- Theatrical release poster
- Directed by: Sing J. Lee
- Screenplay by: Sing J. Lee; Christopher Chen;
- Based on: "The Accidental Get Away Driver" by Paul Kix
- Produced by: Kimberly Steward; Basil Iwanyk; Barbara Broccoli; Jennifer J. Pritzker; Luisa Law; Andy Sorgie; Brendon Boyea; Joseph Hiếu;
- Starring: Hiep Tran Nghia; Dustin Nguyen; Phi Vu; Dali Benssalah; Gabrielle Chan;
- Cinematography: Michael Cambio Fernandez
- Edited by: Yang-Hua Hu
- Music by: Jon Ong;
- Production companies: K Period Media; Thunder Road Films;
- Distributed by: Utopia
- Release dates: January 23, 2023 (Sundance); February 28, 2025 (United States);
- Running time: 102 minutes
- Country: United States
- Languages: English Vietnamese
- Box office: $63,831

= The Accidental Getaway Driver =

2023 film by Sing J. Lee

The Accidental Getaway Driver is a 2023 American crime drama film directed by Sing J. Lee, his feature directorial debut and co-written by Lee with Christopher Chen. It is inspired by the 2016 abduction of Long Ma, a Vietnamese American taxi driver in Orange County, by three prison escapees. It stars Hiep Tran Nghia, Phi Vu, Dali Benssalah and Dustin Nguyen.

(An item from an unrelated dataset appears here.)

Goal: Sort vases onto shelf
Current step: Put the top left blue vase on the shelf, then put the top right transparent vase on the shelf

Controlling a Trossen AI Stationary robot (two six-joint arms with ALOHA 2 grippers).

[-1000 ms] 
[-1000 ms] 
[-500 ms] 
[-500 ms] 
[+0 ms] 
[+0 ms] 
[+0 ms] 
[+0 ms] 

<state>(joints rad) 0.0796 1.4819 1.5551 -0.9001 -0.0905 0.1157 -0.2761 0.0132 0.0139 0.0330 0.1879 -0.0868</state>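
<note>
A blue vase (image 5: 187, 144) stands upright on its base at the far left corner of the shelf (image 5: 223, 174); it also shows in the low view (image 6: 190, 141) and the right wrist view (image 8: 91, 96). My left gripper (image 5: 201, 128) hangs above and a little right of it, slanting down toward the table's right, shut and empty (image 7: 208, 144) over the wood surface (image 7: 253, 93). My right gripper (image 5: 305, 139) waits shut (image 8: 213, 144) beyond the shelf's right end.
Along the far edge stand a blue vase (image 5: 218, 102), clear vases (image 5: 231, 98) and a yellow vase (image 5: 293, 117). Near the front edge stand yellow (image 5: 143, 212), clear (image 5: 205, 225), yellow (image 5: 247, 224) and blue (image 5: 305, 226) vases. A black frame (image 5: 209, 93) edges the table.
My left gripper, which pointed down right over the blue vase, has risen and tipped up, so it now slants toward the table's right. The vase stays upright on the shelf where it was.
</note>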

It had its world premiere at the 2023 Sundance Film Festival on January 23, 2023, and was released on February 28, 2025, by Utopia.

==Cast==

- Hiep Tran Nghia as Long Ma
- Dustin Nguyen as Tay Duong
- Dali Benssalah as Aden
- Phi Vu as Eddie Ly
- Gabrielle Chan as Lan Ma
- Vivien Ngô as Alice
- Cathy Vu as Hanh
- Tiffany Rothman as Linda
- Sharon Sharth as Concierge
- Travon McCall as News Anchor
- Edward Singletary as Motivational Speaker

== Production ==
Production took place in 2022 in Little Saigon and Westminster, California.

== Release ==
It had its world premiere at the 2023 Sundance Film Festival on January 23, 2023, where Lee received the Directing Award in U.S. Dramatic for the film. It was released on February 28, 2025, by Utopia.

==Reception==
 Metacritic, which uses a weighted average, assigned the film a score of 69 out of 100, based on 11 critics, indicating "generally favorable" reviews.